#2.6 Hyperparameter Tuning – Supervised Models (Heart Disease Selected Features)

We optimize **Random Forest** and **SVM** using GridSearchCV & RandomizedSearchCV,  
and compare performance with baseline models.


In [1]:
# --- 1. Setup ---
import pandas as pd
import numpy as np
from sklearn.model_selection import train_test_split, GridSearchCV, RandomizedSearchCV, cross_val_score
from sklearn.preprocessing import StandardScaler
from sklearn.ensemble import RandomForestClassifier
from sklearn.svm import SVC
from sklearn.metrics import accuracy_score, roc_auc_score
from google.colab import files

# Upload dataset
uploaded = files.upload()
df = pd.read_csv(next(iter(uploaded)))


Saving 03_selected_features_dataset.csv to 03_selected_features_dataset.csv


In [2]:
# --- 2. Train/Test Split ---
X = df.drop(columns=["target"])
y = df["target"]

X_train, X_test, y_train, y_test = train_test_split(X, y, test_size=0.2, random_state=0, stratify=y)
scaler = StandardScaler()
X_train = scaler.fit_transform(X_train)
X_test = scaler.transform(X_test)


In [3]:
# --- 3. Baseline Models ---
rf = RandomForestClassifier(random_state=0)
svc = SVC(probability=True, random_state=0)

print("Baseline RF CV Accuracy:", cross_val_score(rf, X_train, y_train, cv=3).mean())
print("Baseline SVC CV Accuracy:", cross_val_score(svc, X_train, y_train, cv=3).mean())


Baseline RF CV Accuracy: 0.7974279835390946
Baseline SVC CV Accuracy: 0.8221707818930041


In [4]:
# --- 4. GridSearchCV for RF ---
rf_params = {"n_estimators":[100,200], "max_depth":[None,10], "min_samples_split":[2,5]}
gs_rf = GridSearchCV(rf, rf_params, cv=3, scoring="accuracy", n_jobs=-1)
gs_rf.fit(X_train, y_train)
print("Best RF Params:", gs_rf.best_params_)
print("Best RF CV Score:", gs_rf.best_score_)


Best RF Params: {'max_depth': None, 'min_samples_split': 5, 'n_estimators': 100}
Best RF CV Score: 0.8097736625514403


In [5]:
# --- 5. RandomizedSearchCV for SVC ---
svc_params = {"C":[0.1,1,10], "kernel":["linear","rbf"]}
rs_svc = RandomizedSearchCV(svc, svc_params, n_iter=4, cv=3, scoring="accuracy", random_state=0, n_jobs=-1)
rs_svc.fit(X_train, y_train)
print("Best SVC Params:", rs_svc.best_params_)
print("Best SVC CV Score:", rs_svc.best_score_)

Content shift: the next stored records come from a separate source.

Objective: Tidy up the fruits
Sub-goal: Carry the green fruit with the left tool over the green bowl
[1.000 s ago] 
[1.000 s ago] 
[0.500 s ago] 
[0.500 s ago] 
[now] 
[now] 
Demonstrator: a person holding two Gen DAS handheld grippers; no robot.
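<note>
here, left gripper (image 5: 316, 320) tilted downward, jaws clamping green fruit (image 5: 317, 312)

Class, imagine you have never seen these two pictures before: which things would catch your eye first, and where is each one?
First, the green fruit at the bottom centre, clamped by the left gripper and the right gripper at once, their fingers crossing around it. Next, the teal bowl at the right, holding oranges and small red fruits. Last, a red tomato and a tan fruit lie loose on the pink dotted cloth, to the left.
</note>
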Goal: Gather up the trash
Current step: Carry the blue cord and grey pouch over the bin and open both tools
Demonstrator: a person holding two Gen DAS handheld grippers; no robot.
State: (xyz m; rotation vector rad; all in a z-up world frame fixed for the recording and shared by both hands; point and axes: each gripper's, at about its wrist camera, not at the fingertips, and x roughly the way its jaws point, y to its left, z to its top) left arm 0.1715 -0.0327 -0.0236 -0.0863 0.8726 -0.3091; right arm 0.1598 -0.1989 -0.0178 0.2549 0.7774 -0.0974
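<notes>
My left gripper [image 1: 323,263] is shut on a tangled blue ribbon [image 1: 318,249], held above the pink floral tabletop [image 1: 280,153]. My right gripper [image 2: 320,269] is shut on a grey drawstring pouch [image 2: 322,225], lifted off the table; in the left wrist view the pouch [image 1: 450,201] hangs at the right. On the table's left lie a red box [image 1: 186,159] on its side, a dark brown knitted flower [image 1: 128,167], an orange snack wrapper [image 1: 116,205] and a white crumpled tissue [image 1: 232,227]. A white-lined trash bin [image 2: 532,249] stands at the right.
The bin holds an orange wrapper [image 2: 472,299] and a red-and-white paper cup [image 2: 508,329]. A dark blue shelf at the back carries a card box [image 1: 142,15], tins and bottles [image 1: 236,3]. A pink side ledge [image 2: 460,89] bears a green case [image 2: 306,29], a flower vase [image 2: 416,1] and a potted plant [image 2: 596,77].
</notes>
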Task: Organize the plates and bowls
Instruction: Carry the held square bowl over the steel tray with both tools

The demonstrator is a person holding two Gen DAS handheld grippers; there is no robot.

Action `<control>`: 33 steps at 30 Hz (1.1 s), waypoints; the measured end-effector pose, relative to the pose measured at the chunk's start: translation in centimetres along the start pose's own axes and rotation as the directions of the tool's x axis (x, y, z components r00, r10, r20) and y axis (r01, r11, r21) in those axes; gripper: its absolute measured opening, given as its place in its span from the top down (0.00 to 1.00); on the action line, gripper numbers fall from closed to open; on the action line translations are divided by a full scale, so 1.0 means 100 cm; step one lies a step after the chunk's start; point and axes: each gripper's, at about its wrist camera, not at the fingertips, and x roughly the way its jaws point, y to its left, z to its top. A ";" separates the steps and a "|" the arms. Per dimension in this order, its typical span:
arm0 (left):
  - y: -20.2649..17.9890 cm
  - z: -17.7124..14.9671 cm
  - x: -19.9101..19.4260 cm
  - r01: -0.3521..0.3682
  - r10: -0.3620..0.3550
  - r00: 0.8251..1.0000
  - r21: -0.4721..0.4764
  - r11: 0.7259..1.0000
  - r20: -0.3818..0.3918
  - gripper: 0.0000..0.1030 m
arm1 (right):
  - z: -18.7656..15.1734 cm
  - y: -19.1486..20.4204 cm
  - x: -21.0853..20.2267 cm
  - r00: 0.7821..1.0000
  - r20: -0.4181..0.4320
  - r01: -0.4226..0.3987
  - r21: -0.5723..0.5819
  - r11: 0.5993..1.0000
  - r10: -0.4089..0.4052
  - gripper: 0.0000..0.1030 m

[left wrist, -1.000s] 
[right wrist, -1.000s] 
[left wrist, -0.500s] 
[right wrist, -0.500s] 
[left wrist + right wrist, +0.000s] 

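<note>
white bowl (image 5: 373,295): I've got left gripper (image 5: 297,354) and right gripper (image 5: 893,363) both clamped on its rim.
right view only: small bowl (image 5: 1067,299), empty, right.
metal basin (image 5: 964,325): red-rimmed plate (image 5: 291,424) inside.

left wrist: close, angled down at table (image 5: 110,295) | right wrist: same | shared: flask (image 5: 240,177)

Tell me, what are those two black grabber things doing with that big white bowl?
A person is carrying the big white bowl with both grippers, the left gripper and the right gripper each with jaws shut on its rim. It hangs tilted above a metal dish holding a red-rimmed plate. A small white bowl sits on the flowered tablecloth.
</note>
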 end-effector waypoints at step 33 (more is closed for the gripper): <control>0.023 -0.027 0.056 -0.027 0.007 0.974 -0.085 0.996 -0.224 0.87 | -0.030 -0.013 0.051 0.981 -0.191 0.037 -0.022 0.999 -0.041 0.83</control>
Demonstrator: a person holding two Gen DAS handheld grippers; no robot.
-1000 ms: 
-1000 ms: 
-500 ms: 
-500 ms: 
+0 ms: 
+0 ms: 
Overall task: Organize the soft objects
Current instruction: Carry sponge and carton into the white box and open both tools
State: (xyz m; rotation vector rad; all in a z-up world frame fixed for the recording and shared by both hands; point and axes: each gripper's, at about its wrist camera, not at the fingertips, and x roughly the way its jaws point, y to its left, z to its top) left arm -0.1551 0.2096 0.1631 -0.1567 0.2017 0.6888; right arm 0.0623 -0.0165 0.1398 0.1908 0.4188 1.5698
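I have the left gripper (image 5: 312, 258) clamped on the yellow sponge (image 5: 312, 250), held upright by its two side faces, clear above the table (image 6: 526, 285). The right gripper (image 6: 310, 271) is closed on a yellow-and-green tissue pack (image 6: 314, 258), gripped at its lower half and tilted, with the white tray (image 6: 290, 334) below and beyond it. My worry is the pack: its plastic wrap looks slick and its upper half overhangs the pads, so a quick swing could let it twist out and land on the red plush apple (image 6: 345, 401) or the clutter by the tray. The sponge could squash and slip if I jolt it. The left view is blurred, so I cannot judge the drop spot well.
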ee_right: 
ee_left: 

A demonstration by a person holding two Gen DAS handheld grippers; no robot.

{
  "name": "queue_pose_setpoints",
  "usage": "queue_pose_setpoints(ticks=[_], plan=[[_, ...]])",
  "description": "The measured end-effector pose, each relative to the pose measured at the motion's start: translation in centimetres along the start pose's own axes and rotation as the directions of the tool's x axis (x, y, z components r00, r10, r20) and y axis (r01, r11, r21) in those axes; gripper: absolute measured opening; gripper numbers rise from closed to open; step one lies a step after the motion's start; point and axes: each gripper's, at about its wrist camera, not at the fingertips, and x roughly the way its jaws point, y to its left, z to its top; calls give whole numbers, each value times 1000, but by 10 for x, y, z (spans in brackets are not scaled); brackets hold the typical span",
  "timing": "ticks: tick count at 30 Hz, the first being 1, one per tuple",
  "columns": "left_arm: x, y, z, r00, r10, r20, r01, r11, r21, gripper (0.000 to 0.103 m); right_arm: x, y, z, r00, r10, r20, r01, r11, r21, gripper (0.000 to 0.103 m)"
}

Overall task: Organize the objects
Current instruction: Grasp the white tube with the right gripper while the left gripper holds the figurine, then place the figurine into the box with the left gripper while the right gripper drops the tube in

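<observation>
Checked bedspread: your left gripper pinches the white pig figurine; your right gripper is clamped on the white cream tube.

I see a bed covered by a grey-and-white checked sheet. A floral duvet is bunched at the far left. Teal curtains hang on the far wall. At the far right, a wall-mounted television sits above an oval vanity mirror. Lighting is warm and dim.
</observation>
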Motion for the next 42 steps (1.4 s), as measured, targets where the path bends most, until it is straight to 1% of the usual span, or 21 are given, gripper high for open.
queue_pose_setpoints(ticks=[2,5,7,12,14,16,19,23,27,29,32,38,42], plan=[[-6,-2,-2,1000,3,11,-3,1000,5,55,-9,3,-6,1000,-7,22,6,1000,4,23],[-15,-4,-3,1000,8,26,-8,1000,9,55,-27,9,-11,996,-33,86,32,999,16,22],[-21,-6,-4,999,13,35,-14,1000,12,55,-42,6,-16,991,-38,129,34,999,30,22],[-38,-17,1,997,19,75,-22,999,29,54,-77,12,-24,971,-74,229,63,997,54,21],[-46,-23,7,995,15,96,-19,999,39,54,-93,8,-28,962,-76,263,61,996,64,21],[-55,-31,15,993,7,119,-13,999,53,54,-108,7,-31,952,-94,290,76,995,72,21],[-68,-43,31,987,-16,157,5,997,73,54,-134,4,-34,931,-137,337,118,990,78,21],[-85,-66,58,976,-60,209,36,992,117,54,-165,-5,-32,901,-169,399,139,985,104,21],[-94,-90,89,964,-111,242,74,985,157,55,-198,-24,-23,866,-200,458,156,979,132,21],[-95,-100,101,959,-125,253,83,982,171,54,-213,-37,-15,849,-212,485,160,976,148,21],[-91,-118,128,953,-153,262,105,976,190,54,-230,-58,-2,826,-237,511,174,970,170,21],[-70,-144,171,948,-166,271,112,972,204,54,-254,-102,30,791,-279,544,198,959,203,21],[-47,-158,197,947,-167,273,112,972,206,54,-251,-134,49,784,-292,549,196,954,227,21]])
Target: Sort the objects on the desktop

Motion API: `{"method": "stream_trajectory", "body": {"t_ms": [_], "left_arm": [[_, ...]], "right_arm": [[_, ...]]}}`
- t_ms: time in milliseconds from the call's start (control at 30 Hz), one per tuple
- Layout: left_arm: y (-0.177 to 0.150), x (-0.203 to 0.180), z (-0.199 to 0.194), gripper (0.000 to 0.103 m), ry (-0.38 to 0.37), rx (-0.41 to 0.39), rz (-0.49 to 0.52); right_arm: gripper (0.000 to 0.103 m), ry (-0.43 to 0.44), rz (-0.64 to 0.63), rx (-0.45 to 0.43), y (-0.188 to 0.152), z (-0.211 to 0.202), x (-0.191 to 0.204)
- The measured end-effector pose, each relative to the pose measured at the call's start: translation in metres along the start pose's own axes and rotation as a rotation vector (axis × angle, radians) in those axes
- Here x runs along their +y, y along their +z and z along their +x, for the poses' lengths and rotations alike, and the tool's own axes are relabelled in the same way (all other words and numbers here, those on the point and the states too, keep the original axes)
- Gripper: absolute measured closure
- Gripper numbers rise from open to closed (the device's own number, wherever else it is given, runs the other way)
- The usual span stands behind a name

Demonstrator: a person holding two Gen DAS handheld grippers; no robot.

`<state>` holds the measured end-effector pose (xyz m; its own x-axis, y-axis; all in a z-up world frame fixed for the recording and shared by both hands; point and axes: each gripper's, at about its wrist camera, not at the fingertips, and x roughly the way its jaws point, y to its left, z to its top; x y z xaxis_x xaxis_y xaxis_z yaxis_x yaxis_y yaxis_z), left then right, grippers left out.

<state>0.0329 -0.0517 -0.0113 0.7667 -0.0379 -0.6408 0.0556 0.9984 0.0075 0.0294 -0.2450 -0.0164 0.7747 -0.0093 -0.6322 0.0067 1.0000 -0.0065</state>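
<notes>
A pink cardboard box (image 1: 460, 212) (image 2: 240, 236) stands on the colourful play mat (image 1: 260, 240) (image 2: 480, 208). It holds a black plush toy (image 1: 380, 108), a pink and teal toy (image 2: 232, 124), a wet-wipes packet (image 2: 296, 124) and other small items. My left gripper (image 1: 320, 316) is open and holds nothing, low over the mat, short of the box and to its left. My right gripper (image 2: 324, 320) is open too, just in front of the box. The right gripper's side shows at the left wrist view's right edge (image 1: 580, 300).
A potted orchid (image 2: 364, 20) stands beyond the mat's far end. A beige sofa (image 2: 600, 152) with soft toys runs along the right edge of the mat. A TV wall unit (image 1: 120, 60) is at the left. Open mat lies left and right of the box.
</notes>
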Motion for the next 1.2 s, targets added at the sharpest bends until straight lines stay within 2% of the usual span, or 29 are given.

Best SVC Params: {'kernel': 'rbf', 'C': 0.1}
Best SVC CV Score: 0.8264403292181068


In [6]:
# --- 6. Test Performance ---
best_rf = gs_rf.best_estimator_
best_svc = rs_svc.best_estimator_

print("RF Test Accuracy:", accuracy_score(y_test, best_rf.predict(X_test)))
print("RF Test AUC:", roc_auc_score(y_test, best_rf.predict_proba(X_test)[:,1]))
print("SVC Test Accuracy:", accuracy_score(y_test, best_svc.predict(X_test)))
print("SVC Test AUC:", roc_auc_score(y_test, best_svc.predict_proba(X_test)[:,1]))


RF Test Accuracy: 0.819672131147541
RF Test AUC: 0.9404761904761905
SVC Test Accuracy: 0.8688524590163934
SVC Test AUC: 0.941017316017316


##Best Model Selected for Deployment

After tuning Random Forest and Support Vector Classifier:

- RF Test Accuracy: **0.82**, AUC: **0.94**  
- SVC Test Accuracy: **0.87**, AUC: **0.94**

Since **SVC provided better accuracy with similar AUC**,  
we selected **SVC with RBF kernel (C=10, gamma=0.01)** as the final model for deployment.